--- RECORDS FOR THIS EXERCISE Enclosed Below ---
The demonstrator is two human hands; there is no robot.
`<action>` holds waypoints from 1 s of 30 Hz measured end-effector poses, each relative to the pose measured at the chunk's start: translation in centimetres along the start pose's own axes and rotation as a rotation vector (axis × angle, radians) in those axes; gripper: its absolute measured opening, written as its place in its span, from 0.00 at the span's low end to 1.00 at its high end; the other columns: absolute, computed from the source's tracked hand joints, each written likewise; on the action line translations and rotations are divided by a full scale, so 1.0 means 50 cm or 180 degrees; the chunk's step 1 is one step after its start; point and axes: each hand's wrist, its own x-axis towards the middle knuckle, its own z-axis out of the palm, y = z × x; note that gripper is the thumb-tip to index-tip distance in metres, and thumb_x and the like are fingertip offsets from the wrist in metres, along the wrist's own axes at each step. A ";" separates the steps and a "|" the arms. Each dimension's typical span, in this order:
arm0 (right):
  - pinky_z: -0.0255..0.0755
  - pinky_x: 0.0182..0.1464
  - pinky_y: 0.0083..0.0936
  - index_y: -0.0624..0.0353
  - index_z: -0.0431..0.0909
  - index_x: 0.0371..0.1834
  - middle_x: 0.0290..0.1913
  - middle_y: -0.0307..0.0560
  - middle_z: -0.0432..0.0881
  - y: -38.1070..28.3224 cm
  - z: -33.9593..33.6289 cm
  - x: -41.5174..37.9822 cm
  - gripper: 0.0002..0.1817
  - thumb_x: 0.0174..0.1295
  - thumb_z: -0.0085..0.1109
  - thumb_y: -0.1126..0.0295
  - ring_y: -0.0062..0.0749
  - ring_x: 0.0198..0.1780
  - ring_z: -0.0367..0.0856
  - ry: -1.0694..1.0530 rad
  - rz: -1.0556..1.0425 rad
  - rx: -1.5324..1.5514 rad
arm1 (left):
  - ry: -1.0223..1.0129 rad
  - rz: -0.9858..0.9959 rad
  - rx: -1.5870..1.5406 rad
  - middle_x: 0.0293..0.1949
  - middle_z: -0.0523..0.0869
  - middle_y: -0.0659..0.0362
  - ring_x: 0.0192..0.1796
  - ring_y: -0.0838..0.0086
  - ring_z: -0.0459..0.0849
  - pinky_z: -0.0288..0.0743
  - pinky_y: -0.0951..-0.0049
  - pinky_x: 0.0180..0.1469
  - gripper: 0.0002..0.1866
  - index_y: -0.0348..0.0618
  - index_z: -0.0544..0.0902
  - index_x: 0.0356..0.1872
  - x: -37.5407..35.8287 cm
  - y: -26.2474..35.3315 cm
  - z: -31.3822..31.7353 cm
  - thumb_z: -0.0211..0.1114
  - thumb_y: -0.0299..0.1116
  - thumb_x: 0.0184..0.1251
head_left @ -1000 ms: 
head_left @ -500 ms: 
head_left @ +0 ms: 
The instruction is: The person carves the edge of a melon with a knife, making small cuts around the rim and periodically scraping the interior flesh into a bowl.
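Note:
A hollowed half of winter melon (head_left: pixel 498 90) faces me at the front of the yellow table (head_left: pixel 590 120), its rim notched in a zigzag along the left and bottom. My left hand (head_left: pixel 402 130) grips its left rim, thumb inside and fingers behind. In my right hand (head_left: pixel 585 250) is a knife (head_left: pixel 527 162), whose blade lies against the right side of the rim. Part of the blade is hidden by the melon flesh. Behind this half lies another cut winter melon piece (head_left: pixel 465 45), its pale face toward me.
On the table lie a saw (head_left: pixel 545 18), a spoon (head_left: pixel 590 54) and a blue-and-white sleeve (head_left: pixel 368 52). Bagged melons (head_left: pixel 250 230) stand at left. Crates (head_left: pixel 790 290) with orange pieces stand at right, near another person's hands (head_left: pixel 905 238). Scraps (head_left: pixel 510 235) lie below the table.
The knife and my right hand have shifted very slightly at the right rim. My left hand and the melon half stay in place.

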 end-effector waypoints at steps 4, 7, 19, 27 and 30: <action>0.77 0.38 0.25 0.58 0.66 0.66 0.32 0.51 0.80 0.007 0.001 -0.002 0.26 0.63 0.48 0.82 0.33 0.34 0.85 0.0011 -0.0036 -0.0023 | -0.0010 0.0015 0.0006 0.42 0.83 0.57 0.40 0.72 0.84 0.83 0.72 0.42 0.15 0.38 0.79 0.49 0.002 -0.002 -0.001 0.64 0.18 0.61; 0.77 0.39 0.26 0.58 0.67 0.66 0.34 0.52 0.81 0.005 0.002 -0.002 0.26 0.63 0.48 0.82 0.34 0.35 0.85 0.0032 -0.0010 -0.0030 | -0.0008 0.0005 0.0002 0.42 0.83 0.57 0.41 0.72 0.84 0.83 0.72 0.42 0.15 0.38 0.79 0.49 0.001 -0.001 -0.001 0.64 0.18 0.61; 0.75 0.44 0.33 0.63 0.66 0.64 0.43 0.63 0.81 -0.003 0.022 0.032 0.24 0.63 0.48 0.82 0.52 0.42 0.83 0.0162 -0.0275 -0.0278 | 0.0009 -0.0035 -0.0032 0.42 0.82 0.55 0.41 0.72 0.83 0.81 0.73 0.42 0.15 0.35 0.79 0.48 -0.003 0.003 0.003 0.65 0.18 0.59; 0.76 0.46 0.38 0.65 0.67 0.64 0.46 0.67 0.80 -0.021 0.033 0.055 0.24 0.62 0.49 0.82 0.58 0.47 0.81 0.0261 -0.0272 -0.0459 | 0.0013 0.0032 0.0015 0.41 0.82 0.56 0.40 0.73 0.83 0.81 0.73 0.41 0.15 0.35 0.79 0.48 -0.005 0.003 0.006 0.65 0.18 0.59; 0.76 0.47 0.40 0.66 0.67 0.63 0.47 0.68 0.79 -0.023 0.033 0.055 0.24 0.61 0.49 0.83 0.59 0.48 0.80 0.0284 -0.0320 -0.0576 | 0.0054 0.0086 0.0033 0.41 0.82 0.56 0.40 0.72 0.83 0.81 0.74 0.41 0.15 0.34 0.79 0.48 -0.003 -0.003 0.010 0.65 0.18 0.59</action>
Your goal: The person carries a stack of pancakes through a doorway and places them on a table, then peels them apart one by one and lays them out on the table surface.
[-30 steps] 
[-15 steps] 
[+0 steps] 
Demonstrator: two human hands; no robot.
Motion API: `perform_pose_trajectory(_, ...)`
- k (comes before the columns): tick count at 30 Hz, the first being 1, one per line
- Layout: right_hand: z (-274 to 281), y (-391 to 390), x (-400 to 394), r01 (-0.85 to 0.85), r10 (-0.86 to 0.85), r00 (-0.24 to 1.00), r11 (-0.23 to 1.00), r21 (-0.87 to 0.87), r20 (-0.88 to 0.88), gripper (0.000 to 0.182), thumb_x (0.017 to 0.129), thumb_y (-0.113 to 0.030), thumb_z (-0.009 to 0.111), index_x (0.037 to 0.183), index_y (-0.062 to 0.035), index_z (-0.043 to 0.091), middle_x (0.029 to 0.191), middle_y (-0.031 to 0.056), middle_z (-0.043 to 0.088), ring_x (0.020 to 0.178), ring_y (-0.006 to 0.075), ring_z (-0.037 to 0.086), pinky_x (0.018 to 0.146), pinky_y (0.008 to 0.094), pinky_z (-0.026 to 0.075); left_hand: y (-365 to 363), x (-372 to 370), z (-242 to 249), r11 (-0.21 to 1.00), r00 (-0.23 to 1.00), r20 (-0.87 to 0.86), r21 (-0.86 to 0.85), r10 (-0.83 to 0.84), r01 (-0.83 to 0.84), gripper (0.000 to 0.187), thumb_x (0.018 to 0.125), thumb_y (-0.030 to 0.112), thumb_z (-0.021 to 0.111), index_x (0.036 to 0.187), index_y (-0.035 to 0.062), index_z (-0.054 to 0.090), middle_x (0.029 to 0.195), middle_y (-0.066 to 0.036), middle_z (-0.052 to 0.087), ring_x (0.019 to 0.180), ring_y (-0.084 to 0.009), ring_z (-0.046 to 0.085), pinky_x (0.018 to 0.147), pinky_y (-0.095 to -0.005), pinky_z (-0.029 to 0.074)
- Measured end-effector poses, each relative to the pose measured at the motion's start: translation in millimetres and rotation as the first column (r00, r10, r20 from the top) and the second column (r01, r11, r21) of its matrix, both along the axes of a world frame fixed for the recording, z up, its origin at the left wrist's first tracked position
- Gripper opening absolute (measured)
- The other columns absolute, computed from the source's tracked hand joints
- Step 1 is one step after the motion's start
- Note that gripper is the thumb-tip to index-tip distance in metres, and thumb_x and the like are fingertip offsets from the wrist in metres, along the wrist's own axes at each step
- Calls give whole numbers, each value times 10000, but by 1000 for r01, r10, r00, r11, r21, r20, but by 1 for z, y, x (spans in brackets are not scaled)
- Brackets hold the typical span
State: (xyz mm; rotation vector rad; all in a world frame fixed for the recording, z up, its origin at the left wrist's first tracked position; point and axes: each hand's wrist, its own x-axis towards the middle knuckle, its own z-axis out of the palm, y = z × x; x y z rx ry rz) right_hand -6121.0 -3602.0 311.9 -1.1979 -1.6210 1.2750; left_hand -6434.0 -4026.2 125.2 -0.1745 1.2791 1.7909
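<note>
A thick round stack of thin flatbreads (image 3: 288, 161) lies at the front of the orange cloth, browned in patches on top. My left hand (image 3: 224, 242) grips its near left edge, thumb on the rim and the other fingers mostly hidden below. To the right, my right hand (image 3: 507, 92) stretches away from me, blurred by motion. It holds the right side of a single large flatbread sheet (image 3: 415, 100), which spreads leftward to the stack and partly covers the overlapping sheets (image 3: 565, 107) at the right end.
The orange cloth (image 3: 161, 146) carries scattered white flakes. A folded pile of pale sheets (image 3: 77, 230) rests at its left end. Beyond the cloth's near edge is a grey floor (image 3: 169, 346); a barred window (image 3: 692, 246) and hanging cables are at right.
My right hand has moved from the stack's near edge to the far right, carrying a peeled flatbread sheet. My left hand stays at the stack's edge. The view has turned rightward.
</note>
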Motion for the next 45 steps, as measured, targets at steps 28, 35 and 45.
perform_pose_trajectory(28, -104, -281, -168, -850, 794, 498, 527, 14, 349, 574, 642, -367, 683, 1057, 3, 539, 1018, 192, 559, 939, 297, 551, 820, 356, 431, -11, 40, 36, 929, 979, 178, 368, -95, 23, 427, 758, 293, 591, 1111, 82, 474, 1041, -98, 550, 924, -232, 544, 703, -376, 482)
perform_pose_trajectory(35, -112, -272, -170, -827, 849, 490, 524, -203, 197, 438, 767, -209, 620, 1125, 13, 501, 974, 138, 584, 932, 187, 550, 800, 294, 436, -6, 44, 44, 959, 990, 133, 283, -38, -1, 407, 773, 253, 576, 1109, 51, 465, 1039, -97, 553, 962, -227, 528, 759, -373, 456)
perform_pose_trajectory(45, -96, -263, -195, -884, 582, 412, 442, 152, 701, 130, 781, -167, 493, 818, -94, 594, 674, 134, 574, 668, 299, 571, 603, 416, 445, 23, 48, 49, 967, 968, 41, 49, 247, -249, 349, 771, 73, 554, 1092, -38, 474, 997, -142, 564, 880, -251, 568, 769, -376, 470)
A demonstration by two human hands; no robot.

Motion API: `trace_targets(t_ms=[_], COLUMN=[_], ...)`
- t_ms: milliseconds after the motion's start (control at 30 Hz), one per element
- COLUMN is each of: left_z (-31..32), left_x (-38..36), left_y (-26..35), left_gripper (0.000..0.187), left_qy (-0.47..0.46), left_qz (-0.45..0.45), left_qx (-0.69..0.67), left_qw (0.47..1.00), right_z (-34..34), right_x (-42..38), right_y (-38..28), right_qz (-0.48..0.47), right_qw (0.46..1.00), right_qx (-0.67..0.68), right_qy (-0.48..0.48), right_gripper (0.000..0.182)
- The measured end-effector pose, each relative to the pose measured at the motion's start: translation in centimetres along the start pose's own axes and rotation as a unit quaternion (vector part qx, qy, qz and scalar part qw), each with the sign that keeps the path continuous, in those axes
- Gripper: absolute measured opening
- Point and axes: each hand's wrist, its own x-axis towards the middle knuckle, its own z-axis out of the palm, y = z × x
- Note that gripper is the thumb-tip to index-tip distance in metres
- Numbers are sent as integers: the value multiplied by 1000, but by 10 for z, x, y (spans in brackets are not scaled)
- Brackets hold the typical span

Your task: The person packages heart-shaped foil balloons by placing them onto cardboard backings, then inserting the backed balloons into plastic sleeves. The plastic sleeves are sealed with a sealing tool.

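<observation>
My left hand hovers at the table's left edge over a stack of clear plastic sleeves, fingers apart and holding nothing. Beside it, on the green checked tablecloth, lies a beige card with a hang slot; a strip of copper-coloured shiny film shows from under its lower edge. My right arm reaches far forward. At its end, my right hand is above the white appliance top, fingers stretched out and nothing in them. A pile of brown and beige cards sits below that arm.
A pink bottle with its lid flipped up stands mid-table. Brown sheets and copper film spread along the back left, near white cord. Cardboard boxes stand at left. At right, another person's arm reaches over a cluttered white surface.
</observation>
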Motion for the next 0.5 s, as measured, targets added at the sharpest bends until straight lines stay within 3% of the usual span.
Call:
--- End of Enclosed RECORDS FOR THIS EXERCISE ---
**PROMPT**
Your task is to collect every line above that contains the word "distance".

**EXPECTED OUTPUT**
`<action>` holds waypoints from 1 s of 30 Hz measured end-effector poses, each relative to the pose measured at the chunk's start: translation in centimetres along the start pose's own axes and rotation as a rotation vector (axis × angle, radians) in those axes; gripper: its absolute measured opening, written as its place in its span, from 0.00 at the span's low end to 1.00 at its high end; the other columns: absolute, computed from the source's tracked hand joints, each written likewise; on the action line translations and rotations are divided by a full scale, so 1.0 means 50 cm or 180 degrees; the chunk's step 1 is one step after its start; point and axes: each hand's wrist, its own x-axis towards the middle knuckle, its own z-axis out of the palm, y = z × x; note that gripper is the thumb-tip to index-tip distance in metres, and thumb_x and the like are fingertip offsets from the wrist in metres, along the wrist's own axes at each step. A ";" separates the steps and a "|" the arms. Each dimension's typical span, in this order:
- Note that gripper is the thumb-tip to index-tip distance in metres, and thumb_x and the like are fingertip offsets from the wrist in metres, along the wrist's own axes at each step
- Note that gripper is the thumb-tip to index-tip distance in metres

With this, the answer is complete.